(Problem statement) Copy the entries without a single change. Pictures should be dropped.

(Available data)
■ ■ ■
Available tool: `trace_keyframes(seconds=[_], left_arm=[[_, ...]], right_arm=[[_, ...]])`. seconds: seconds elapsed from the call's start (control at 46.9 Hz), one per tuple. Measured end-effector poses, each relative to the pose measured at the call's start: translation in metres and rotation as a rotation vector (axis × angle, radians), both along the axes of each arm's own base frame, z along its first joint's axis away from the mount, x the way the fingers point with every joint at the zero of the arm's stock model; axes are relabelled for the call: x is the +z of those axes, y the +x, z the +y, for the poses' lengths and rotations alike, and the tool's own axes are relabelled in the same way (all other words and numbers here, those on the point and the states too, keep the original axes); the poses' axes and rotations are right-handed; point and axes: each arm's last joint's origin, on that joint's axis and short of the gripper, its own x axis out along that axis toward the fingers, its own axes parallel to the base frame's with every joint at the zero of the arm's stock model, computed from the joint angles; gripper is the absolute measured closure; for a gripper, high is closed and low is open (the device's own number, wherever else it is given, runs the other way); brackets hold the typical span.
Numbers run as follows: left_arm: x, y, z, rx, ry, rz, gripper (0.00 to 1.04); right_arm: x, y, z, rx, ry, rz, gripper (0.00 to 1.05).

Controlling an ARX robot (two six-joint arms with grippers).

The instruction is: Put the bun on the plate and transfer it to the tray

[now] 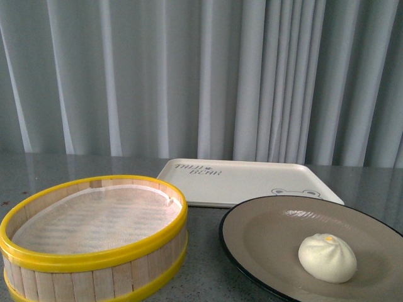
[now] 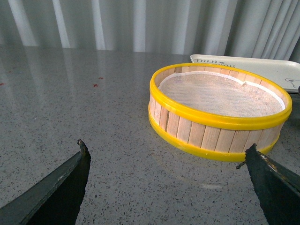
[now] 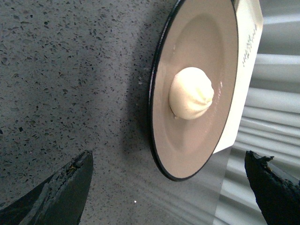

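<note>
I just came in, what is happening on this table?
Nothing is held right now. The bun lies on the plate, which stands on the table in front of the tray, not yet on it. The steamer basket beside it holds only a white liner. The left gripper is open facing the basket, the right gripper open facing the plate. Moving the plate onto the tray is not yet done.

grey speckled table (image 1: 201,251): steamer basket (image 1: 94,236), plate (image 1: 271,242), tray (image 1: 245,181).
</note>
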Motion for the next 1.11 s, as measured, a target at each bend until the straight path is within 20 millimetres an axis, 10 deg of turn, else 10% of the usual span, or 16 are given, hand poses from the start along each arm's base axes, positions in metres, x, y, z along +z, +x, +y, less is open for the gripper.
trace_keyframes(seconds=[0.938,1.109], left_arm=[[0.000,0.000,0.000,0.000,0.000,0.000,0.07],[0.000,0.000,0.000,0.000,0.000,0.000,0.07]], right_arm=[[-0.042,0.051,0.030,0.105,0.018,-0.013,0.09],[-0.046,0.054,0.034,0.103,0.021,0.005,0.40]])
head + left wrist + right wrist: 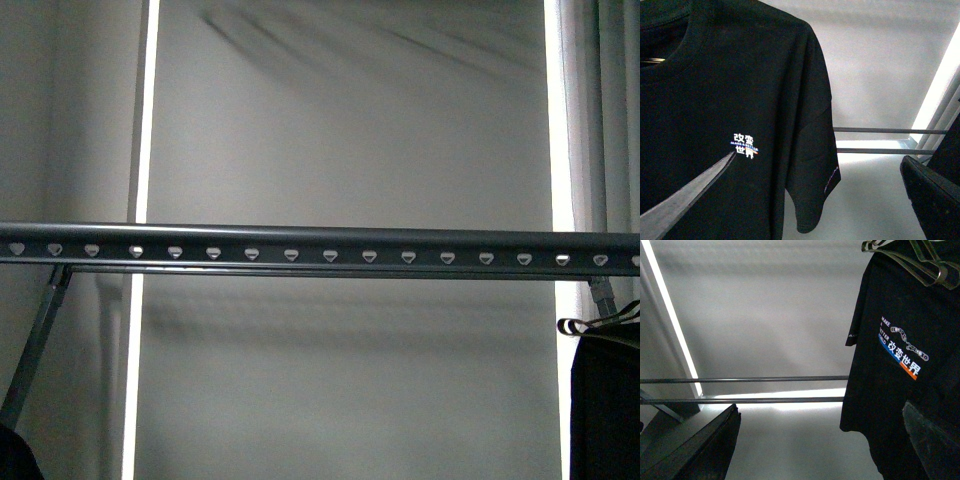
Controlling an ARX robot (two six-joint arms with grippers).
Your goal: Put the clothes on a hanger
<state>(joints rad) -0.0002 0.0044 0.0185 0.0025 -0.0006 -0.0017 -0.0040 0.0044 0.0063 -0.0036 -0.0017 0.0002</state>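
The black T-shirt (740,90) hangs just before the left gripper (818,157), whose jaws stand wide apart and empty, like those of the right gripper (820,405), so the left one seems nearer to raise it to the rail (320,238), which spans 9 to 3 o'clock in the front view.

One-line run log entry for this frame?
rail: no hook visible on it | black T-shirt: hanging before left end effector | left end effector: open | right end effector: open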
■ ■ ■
(Exercise answer)
Available tool: `trace_keyframes(seconds=[_], left_arm=[[_, ...]], right_arm=[[_, ...]])`. seconds: seconds elapsed from the call's start (control at 46.9 Hz), one per tuple. Measured end-effector poses, each relative to the pose measured at the call's start: translation in metres and rotation as a rotation vector (axis × angle, radians), both along the axes of each arm's own base frame, z along its first joint's axis away from the mount, x the way the fingers point with every joint at the zero of the arm's stock model; axes are relabelled for the call: x is the +z of those axes, y the +x, z the +y, for the poses' lengths and rotations alike, and the tool's own axes are relabelled in the same way (all other words and numbers here, those on the point and the states too, keep the original axes); the poses' axes and rotations are right-handed; point and axes: each arm's last joint's origin, on that joint's axis and short of the gripper, its own x axis out along that axis toward the fingers, its own axes parallel to the base frame's with every joint at the zero of the arm's stock model, computed from the joint angles; gripper is the absolute measured closure; for a gripper, high is closed and low is open (the device's own number, wherever else it is given, runs the other way); brackets hold the typical span.
Numbers run as follows: left_arm: x, y, z, rx, ry, rz, gripper (0.00 to 1.04); right_arm: x, y, z, rx, ry, rz, gripper (0.00 to 1.05).

Controlling an ARX robot (two six-joint arms with grippers).

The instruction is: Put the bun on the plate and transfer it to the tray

[now] 
[now] 
[now] 

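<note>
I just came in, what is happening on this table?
Nothing is held right now. The bun lies on the plate, which stands on the table in front of the tray, not yet on it. The steamer basket beside it holds only a white liner. The left gripper is open facing the basket, the right gripper open facing the plate. Moving the plate onto the tray is not yet done.

grey speckled table (image 1: 201,251): steamer basket (image 1: 94,236), plate (image 1: 271,242), tray (image 1: 245,181).
</note>
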Motion for the next 1.11 s, as measured, a target at each bend until the straight path is within 20 millimetres an axis, 10 deg of turn, else 10% of the usual span, or 16 are given, hand poses from the start along each arm's base axes, positions in metres, x, y, z along +z, +x, +y, less is open for the gripper.
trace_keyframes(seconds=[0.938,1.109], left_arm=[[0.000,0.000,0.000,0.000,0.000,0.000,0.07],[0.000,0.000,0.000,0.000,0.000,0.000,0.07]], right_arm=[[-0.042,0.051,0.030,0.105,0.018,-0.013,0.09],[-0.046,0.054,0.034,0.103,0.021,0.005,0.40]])
head + left wrist + right wrist: 
Controlling an ARX robot (two six-joint arms with grippers).
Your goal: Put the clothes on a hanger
<state>(joints rad) -0.0002 0.0044 0.0185 0.0025 -0.0006 -0.0017 -0.0040 0.0044 0.0063 -0.0036 -0.0017 0.0002</state>
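The black T-shirt (740,90) hangs just before the left gripper (818,157), whose jaws stand wide apart and empty, like those of the right gripper (820,405), so the left one seems nearer to raise it to the rail (320,238), which spans 9 to 3 o'clock in the front view.

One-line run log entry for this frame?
rail: no hook visible on it | black T-shirt: hanging before left end effector | left end effector: open | right end effector: open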

No more work remains on this exercise.